I've got a list of sorted samples. They're sorted by their sample time, where each sample is taken one second after the previous one.
I'd like to find the minimum value in a neighborhood of a specified size.
For example, given a neighborhood size of 2 and the following sample size:
samples = [ 5, 12.3, 12.3, 7, 2, 6, 9, 10, 5, 9, 17, 2 ]
I'd expect the following output: [5, 2, 5, 2]
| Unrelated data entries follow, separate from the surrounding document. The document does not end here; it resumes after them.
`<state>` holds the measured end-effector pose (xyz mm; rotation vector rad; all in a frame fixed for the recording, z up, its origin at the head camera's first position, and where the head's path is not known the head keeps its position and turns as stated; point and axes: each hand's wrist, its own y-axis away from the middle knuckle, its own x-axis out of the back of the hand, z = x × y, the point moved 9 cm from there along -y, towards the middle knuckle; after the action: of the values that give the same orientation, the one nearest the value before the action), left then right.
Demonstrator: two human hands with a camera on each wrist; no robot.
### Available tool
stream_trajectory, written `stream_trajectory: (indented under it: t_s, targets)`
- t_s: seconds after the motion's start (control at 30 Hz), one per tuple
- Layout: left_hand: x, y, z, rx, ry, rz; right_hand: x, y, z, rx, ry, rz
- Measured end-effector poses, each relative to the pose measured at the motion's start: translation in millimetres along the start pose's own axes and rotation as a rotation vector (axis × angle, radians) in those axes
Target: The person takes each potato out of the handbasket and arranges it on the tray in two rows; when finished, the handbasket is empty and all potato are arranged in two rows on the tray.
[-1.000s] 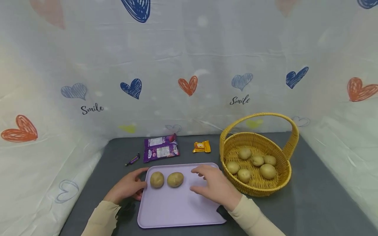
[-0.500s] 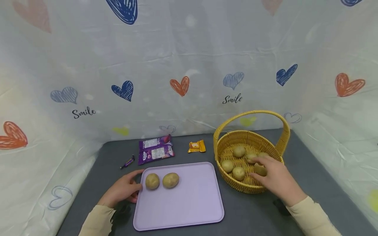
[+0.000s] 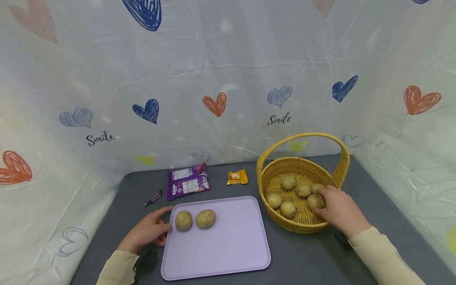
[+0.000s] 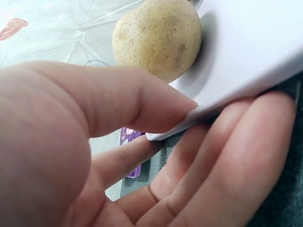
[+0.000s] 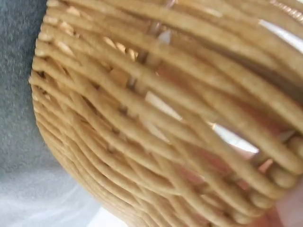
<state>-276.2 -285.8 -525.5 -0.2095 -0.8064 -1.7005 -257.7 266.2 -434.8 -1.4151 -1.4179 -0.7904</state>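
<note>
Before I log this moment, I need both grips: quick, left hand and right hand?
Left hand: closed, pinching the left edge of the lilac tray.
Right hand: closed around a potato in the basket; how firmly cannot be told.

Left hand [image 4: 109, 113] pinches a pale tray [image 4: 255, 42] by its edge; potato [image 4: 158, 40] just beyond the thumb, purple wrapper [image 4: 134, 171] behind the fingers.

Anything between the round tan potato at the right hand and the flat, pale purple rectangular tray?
Yes: another tan potato inside the yellow woven wicker basket, then the basket's near-left wall, which the round tan potato probably must clear. From there to the pale purple tray, nothing visible stands in the way.
</note>
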Motion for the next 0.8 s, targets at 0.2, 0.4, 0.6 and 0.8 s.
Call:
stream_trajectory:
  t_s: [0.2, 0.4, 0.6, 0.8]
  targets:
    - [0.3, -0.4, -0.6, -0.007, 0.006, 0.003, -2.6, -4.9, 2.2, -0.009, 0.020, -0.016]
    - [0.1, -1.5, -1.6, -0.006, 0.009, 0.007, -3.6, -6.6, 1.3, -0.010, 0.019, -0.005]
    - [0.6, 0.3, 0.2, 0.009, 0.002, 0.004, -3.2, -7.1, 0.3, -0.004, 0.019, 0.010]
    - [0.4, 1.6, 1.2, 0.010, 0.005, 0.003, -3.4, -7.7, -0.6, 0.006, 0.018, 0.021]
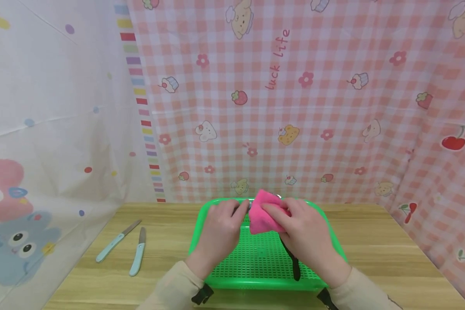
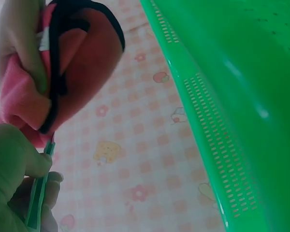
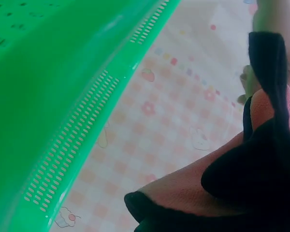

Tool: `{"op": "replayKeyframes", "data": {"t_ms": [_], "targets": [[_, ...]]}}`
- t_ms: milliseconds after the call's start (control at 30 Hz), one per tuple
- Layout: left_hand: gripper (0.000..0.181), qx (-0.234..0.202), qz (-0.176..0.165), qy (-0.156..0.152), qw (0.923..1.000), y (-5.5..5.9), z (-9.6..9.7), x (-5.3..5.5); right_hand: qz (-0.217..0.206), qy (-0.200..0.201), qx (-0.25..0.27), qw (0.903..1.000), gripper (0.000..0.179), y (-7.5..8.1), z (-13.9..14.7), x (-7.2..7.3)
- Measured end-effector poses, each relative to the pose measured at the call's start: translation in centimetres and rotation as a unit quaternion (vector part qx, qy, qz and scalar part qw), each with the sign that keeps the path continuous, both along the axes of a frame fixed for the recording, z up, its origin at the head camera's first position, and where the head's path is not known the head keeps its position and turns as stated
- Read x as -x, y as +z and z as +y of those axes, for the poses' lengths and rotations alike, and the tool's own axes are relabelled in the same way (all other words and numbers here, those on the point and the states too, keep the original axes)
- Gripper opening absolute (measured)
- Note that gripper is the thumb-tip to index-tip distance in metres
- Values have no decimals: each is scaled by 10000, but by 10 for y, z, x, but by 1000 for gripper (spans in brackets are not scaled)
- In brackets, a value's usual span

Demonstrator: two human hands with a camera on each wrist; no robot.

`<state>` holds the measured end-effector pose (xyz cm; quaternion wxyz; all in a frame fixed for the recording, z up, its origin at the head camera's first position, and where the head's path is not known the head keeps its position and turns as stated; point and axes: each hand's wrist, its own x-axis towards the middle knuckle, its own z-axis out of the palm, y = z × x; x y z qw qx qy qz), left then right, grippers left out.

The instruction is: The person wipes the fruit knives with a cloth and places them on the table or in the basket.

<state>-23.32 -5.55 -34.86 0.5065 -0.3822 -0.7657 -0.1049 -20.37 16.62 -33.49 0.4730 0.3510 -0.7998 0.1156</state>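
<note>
In my left hand I grip the pale green handle of a slim knife, thumb on top and fingers curled beneath. Its blade runs into a bright pink cloth and is mostly hidden there. My right hand pinches that cloth around the blade, thumb across the front. Black edging trims the cloth, and a black strip of it hangs below the right hand. Both hands are above a green perforated basket, close together near its far side.
Two small knives with light blue handles lie on the wooden table left of the basket: one slanted knife and one more upright knife. A pink checked curtain stands behind the table, and a white printed sheet closes the left side.
</note>
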Motion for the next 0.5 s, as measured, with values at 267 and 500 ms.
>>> {"op": "replayKeyframes", "data": {"t_ms": [267,500], "targets": [[31,98,-180,-71,9998,2,1,-4,-140,-106,-16,9998,52,-2,-1,2],[25,93,-96,-206,9997,2,0,-4,-290,-194,-33,9994,52,-2,2,3]]}}
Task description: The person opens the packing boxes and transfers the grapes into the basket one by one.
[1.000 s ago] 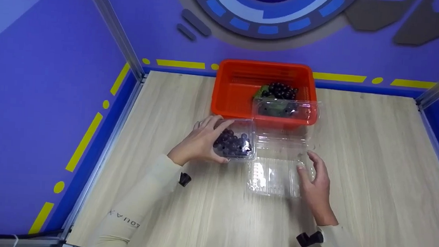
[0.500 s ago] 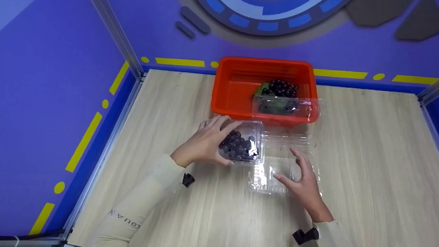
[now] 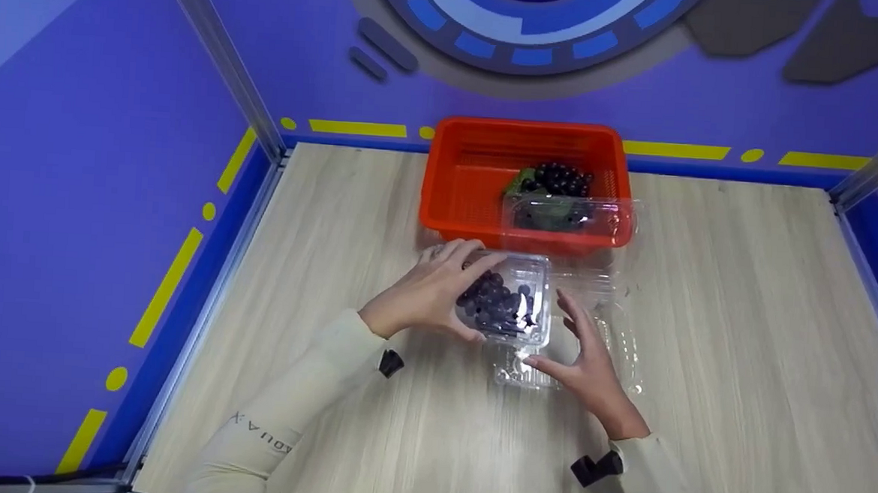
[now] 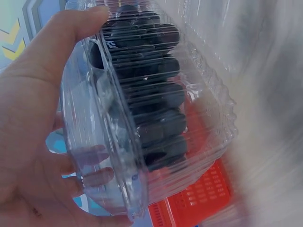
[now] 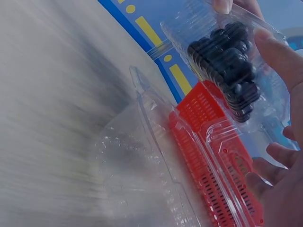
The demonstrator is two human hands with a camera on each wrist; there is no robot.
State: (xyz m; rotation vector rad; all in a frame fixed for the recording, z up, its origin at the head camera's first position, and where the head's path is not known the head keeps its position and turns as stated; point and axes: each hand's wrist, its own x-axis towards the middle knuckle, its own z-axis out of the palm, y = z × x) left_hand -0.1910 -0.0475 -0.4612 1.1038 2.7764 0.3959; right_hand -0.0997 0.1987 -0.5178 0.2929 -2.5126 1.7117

What would be the best way to achieve this in numpy / scipy
Edited: Explained the reasoning behind the min values:
5 - the 2 number window next to it are [12.3 12.3]. 5 is smaller
2 - to the left [12.3, 7] to the right [6 9]. 2 is the min
5 - to the left [9 10] to the right [9 17]. 5 is the min
notice that 9 isn't min are there's a 2 window to its left and right with a smaller value (2)
Use scipy's argrelextrema:
>>> import numpy as np
>>> from scipy.signal import argrelextrema
>>> data = np.array([ 5, 12.3, 12.3, 7, 2, 6, 9, 10, 5, 9, 17, 2 ])
>>> radius = 2 # number of elements to the left and right to compare to
>>> argrelextrema(data, np.less, order=radius)
(array([4, 8]),)
Which suggest that numbers at position 4 and 8 (2 and 5) are the smallest ones in within a 2 size neighbourhood. The numbers at boundaries (5 and 2) are not detected since argrelextrema only supports clip or wrap boundary conditions. As for your question, I guess you are interested in them too. To detect them, it is easy to add reflect boundary conditions first:
>>> new_data = np.pad(data, radius, mode='reflect')
>>> new_data
array([ 12.3, 12.3, 5. , 12.3, 12.3, 7. , 2. , 6. , 9. ,
10. , 5. , 9. , 17. , 2. , 17. , 9. ])
With the data with the corresponding boundary conditions, we can now apply the previus extrema detector:
>>> arg_minimas = argrelextrema(new_data, np.less, order=radius)[0] - radius
>>> arg_minimas
array([ 0, 4, 8, 11])
Which returns the positions where the local extrema (minimum in this case since np.less) happens in a sliding window of radius=2.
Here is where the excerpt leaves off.